Hausse des prix du carburant : sonko alerte sur les risques économiques
Hausse des prix du carburant : Sonko alerte sur les risques économiques
Le Premier ministre Ousmane Sonko a tiré la sonnette d’alarme ce vendredi devant l’Assemblée nationale : une possible hausse des prix du carburant menace l’économie sénégalaise. Selon lui, cette situation, liée à un contexte international instable, pourrait peser lourdement sur les finances publiques et fragiliser le pouvoir d’achat des ménages.
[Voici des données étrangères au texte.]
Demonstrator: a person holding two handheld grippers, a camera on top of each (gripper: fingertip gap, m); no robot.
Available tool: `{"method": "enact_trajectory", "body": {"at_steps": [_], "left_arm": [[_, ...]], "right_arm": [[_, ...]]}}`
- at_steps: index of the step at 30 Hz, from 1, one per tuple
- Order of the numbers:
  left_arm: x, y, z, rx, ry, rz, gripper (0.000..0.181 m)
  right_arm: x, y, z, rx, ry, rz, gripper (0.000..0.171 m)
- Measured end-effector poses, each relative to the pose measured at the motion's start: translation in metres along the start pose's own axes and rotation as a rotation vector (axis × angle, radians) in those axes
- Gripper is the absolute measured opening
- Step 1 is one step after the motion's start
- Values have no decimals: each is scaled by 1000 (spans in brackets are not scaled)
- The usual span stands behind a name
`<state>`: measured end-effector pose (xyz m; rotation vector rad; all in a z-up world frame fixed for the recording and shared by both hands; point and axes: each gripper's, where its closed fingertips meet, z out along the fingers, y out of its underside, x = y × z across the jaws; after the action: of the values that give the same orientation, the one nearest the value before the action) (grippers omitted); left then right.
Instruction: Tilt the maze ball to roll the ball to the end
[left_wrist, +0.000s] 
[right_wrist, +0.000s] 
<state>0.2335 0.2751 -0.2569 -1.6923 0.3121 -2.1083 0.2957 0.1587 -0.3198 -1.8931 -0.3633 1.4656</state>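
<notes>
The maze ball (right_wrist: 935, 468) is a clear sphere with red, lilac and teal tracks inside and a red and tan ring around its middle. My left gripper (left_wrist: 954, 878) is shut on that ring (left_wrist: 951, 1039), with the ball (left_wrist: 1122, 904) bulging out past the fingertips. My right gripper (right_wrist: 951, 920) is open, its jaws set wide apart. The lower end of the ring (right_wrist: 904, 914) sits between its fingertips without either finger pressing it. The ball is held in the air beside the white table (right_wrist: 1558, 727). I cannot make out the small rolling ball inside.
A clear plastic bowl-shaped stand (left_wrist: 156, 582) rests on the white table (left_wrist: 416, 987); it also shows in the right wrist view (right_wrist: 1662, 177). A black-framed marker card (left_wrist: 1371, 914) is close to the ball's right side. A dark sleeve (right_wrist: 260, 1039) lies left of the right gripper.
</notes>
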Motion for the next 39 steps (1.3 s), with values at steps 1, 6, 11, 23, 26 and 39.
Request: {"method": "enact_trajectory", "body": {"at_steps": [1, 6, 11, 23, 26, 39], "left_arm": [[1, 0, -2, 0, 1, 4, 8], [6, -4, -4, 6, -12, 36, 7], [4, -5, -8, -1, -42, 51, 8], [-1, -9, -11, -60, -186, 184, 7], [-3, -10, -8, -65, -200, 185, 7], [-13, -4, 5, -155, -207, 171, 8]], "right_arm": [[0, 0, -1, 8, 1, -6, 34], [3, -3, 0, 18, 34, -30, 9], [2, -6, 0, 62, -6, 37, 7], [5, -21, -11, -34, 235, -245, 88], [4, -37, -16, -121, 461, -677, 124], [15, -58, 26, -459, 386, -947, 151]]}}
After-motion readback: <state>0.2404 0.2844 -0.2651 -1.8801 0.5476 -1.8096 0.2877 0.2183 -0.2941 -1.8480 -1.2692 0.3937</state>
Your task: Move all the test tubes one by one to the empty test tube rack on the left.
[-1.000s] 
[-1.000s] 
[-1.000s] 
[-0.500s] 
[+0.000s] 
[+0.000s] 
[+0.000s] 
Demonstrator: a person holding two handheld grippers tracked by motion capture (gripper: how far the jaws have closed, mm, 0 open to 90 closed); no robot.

Dans son intervention, le chef du gouvernement a précisé que les tensions géopolitiques, notamment au Moyen-Orient, et la flambée des cours du pétrole ont rendu caducs les scénarios budgétaires initiaux. Les hypothèses retenues pour le prix du baril sont désormais obsolètes, ce qui exerce une pression accrue sur les comptes de l’État.
Une économie sous tension
Les répercussions de cette instabilité dépassent largement le secteur énergétique. Ousmane Sonko a souligné que les difficultés logistiques, comme l’augmentation des coûts d’assurance pour les navires acheminant du carburant depuis le Golfe, aggravent la situation. Sans compter l’impact sur les subventions énergétiques, dont le coût pourrait s’élever à plus de 1 000 milliards FCFA, représentant une part majeure du budget national.
Priorité sociale vs réalités économiques
Tout en réaffirmant l’engagement du gouvernement à préserver le pouvoir d’achat des Sénégalais, Ousmane Sonko a reconnu les limites de la marge de manœuvre. Face à l’imprévisibilité des marchés, il a adopté un ton prudent : « Nous ferons tout pour protéger les ménages, mais il ne faut pas se voiler la face. Personne ne peut tout absorber. »
Réforme des subventions agricoles : un levier pour l’avenir
En parallèle, le Premier ministre a annoncé des mesures pour rationaliser les subventions agricoles, estimées à 130 milliards FCFA. L’objectif ? Corriger les dysfonctionnements de ciblage et de gestion actuels. À terme, une partie des fonds sera réorientée vers la mécanisation et l’irrigation, afin de booster la productivité des exploitations et de sécuriser la production alimentaire à l’année.